Governor of Egypt
- In office 820–822
- Monarch: Al-Ma'mun
- Preceded by: Al-Sari ibn al-Hakam Al-Zutti
- Succeeded by: Ubaydallah ibn al-Sari

Personal details
- Died: 822 Egypt
- Parent: Al-Sari ibn al-Hakam Al-Zuti

= Abu Nasr ibn al-Sari =

9th-century governor of Egypt

Abu Nasr Muhammad ibn al-Sari (أبو نصر بن السري) (died January 822) was a governor of Egypt for the Abbasid Caliphate, from 820 until his death.

== Career ==
Abu Nasr was the son of al-Sari ibn al-Hakam, the governor of Egypt in 816 and 817–820, and he inherited that position upon the latter's death in November 820. During his governorship Egypt remained divided among the various factions that had seized control in the midst of the power vacuum created during the civil war between al-Amin and al-Ma'mun, and Abu Nasr's actual authority was mainly limited to the southern portion of the province, while much of Lower Egypt was in the hands of Ali ibn Abd al-Aziz al-Jarawi, the son of al-Sari's former rival Abd al-Aziz ibn al-Wazir al-Jarawi.

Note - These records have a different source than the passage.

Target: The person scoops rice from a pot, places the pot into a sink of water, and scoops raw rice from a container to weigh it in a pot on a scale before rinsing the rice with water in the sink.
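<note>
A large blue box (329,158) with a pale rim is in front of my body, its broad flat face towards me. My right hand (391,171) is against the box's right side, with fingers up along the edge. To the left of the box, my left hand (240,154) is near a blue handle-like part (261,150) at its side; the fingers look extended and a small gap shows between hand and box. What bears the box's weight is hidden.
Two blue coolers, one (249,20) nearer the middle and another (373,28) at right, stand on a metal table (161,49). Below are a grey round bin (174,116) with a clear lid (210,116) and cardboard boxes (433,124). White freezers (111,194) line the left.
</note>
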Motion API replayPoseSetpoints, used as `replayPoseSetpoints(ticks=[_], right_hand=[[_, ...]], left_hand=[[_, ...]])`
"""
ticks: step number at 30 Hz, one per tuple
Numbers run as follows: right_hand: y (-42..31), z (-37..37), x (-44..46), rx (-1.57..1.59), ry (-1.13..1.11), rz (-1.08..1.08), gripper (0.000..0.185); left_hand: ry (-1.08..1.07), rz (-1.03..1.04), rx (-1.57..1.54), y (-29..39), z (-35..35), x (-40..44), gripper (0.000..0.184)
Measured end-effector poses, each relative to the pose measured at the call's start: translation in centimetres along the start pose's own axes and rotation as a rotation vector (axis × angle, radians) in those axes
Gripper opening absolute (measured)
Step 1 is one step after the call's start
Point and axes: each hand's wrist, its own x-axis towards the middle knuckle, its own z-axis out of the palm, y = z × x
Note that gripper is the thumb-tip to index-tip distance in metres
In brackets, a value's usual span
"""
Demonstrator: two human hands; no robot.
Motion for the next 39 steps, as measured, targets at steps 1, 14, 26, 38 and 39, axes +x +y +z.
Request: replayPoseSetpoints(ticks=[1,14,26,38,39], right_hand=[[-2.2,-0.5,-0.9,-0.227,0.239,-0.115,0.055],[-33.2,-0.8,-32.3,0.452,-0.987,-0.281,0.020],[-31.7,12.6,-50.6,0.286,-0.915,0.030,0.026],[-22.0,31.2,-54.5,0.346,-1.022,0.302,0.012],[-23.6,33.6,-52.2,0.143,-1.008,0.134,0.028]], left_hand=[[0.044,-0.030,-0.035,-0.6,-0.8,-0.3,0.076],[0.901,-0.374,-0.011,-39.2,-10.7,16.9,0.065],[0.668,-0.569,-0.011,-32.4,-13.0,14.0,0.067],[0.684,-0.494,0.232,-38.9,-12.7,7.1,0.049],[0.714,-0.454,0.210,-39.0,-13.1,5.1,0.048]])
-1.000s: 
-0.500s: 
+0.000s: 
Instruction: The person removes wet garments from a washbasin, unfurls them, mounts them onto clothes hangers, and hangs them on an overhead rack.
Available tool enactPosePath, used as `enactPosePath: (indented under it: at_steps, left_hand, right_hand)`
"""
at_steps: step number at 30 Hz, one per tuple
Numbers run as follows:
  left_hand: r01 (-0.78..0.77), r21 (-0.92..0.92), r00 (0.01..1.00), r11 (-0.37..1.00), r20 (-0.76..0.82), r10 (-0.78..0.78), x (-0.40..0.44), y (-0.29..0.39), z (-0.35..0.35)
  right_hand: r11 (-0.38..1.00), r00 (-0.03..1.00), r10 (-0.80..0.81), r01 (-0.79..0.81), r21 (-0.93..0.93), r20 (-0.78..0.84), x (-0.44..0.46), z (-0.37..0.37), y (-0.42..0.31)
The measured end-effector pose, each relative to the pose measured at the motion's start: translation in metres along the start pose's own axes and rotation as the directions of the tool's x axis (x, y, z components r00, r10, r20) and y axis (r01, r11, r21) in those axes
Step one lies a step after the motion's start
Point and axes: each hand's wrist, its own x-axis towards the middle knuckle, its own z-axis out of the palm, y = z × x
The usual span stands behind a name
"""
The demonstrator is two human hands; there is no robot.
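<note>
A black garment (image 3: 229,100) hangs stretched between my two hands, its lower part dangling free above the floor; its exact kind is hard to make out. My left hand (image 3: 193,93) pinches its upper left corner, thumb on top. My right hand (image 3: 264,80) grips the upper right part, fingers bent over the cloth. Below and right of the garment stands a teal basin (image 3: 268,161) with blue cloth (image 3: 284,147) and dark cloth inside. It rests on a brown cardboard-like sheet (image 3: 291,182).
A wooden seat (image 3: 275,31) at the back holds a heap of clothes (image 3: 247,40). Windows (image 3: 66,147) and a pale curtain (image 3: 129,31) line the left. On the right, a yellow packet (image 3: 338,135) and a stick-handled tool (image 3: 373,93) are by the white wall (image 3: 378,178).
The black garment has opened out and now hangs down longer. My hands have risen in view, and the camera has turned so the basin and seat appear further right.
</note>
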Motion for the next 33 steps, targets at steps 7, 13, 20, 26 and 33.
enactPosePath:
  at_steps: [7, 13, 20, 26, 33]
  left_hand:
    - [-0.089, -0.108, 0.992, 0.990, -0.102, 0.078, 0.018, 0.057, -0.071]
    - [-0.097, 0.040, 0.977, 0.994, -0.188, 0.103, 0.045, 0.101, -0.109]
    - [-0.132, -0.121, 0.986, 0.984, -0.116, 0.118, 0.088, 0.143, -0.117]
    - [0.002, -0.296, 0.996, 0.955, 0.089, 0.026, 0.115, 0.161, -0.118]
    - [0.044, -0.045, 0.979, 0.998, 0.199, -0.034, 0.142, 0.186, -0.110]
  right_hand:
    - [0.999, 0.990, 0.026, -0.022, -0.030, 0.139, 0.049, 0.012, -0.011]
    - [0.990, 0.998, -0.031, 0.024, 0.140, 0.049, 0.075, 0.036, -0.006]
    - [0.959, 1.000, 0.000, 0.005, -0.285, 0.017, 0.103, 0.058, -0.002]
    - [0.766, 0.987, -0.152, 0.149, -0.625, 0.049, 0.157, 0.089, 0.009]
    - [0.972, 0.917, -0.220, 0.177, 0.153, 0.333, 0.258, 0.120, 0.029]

Following Abu Nasr's appointment he and al-Jarawi continued their fathers' rivalry in an effort to gain mastery over the country. Two battles fought at Shatnuf and Damanhur reportedly left at least seven thousand dead and ended in losses for Abu Nasr's forces under the command of his brother Ahmad. Al-Jarawi's men subsequently advanced to the capital Fustat and threatened to burn the city, but after receiving an appeal from its residents al-Jarawi was convinced to make peace instead.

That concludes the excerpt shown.